David Berger, 28 anni, pesista; Ze’ev Friedman, 28 anni, pesista; Yossef Gutfreund, 40 anni, arbitro di lotta greco-romana; Eliezer Halfin, 24 anni, lottatore; Yossef Romano, 31 anni, pesista; Amitzur Shapira, 40 anni, allenatore di atletica leggera; Kehat Shorr, 53 anni, allenatore di tiro a segno; Mark Slavin, 18 anni, lottatore; André Spitzer, 27 anni, allenatore di scherma; Yakov Springer, 51 anni, giudice di sollevamento pesi; Moshe Weinberg, 33 anni, allenatore di lotta greco-romana.

Undici nomi, undici storie, undici vittime. Quarant’anni fa, durante i Giochi di Monaco di Baviera, l’attacco dei terroristi palestinesi di Settembre Nero aveva profanato lo spirito olimpico, unico flebile baluardo di concordia in un mondo in perenne conflitto. E oggi, mentre a Londra sta per accendersi la torcia dei Giochi della XXX Olimpiade, il Comitato olimpico internazionale ha deciso che quei nomi, quelle storie, quel sangue versato, non meritano un ricordo ufficiale durante la cerimonia inaugurale né nel corso di qualsiasi altro evento ufficiale del programma olimpico. Il Cio, novello Ponzio Pilato, se ne lava le mani e usa tutte le scuse possibili e immaginabili, cavilli regolamentari inclusi, per dire no alla Memoria. Non sorprende affatto, perché il governo dello sport mondiale somiglia sempre più a una versione ludica delle Nazioni Unite: quasi duecento nazioni che si parlano addosso, litigano, si spartiscono soldi e gloria e non decidono nulla, svelando  al mondo l’inutilità del Cio stesso. 

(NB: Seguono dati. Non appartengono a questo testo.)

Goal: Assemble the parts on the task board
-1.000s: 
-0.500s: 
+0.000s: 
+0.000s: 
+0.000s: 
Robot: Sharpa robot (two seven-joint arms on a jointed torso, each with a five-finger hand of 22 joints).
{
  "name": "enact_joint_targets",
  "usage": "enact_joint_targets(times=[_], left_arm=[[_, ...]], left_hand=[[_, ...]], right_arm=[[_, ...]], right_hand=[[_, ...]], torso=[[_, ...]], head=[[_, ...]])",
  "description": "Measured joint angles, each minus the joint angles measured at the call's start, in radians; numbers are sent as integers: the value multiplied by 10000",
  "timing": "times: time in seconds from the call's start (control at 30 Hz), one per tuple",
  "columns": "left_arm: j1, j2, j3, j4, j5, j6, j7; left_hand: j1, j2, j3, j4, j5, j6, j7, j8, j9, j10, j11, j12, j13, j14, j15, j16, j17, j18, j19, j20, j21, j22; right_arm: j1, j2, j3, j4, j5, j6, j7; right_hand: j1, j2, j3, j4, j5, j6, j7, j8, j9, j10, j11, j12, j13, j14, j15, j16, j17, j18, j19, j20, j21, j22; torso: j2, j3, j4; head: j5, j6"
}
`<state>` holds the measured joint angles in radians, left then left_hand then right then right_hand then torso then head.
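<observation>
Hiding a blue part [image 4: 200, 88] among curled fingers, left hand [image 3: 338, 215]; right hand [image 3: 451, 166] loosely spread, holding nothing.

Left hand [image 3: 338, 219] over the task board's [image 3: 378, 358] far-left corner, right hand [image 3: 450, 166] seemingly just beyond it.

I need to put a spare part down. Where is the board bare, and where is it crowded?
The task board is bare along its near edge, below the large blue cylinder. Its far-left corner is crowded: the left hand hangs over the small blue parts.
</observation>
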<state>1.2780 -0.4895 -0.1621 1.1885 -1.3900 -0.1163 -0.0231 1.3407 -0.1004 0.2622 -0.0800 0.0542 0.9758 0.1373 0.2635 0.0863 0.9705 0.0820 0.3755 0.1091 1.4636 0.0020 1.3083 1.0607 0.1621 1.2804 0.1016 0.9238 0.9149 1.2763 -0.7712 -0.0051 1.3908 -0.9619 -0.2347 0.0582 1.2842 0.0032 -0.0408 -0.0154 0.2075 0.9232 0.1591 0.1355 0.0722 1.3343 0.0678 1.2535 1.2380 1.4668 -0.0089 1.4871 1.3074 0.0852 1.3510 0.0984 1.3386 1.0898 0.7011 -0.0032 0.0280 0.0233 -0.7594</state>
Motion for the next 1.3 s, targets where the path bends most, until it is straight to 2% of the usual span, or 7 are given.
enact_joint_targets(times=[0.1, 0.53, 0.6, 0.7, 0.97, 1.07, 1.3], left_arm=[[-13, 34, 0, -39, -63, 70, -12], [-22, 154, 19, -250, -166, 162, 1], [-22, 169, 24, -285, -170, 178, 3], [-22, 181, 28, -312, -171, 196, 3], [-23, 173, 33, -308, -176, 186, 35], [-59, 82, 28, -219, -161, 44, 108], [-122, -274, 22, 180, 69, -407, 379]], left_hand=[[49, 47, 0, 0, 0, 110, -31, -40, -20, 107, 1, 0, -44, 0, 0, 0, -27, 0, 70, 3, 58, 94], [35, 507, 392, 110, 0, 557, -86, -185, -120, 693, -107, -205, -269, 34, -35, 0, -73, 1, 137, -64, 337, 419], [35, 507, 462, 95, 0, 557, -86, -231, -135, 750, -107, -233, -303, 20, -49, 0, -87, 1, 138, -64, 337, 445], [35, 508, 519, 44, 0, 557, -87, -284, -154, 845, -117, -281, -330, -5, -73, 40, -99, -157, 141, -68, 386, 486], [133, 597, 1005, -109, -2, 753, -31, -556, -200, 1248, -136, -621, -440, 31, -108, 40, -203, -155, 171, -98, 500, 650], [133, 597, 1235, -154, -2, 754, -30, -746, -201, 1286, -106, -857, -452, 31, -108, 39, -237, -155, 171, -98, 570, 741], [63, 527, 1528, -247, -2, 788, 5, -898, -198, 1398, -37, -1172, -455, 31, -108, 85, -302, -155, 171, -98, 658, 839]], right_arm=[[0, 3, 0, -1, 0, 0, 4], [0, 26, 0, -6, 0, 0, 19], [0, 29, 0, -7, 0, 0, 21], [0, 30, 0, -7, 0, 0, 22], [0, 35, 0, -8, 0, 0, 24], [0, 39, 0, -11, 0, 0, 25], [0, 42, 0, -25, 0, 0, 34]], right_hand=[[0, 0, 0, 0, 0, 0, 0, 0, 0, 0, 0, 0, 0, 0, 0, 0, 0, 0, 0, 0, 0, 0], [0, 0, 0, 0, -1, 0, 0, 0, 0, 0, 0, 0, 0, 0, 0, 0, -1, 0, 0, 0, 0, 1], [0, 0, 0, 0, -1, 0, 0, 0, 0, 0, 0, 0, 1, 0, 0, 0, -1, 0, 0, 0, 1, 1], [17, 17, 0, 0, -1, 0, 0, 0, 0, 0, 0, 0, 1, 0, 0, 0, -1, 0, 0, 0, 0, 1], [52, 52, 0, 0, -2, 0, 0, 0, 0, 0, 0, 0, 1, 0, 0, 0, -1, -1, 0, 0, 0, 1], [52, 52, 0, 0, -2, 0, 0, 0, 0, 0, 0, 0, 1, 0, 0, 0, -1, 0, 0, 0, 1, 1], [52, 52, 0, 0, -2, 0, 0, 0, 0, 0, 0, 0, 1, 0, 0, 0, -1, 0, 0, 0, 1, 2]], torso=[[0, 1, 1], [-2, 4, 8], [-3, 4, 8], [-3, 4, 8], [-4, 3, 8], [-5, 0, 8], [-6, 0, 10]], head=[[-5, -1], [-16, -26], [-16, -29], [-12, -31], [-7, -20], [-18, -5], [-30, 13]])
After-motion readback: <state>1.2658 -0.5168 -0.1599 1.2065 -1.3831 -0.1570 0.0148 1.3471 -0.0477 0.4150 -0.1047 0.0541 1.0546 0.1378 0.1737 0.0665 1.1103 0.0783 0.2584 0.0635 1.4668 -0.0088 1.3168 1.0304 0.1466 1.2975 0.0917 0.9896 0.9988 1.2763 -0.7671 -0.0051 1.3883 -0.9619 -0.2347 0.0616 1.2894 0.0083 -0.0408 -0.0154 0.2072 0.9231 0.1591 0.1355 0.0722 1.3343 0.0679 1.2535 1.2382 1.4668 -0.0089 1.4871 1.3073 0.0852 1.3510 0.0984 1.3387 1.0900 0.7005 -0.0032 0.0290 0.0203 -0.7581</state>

E chiedere a gran voce un ricordo delle vittime di Monaco ’72, sia chiaro, non deve in alcun modo essere confuso con un’adesione totale e acritica alla causa israeliana. E’ tutto molto più complesso di così, e non possiamo sempre dividerci in guelfi e ghibellini, bianchi e neri, filoisraeliani e filopalestinesi. Sebbene l’ipocrita retorica olimpica strombazzi periodicamente le capacità taumaturgica dello sport anche sul piano politico, sociale e militare, nessuno si aspetta che da Londra spicchi il volo la bianca colomba della pace che ponga fine ai conflitti. E nessuno pensa che un ricordo delle vittime di Monaco possa essere interpretato come una posizione antiaraba o antipalestinese. Antiterrorista sì, vivaddio. Perché chiunque avesse organizzato il vigliacco attacco al Villaggio Olimpico di Monaco, noi saremmo qui a chiedere di ricordarne le vittime. Ma dal Cio non ci aspettavamo altro, in tutta sincerità. Perché paragonati ai Signori dello sport mondiale, comodamente appollaiati sulle poltrone in pelle nella placida Svizzera, anche don Abbondio sembrerebbe un eroe senza macchia e senza paura.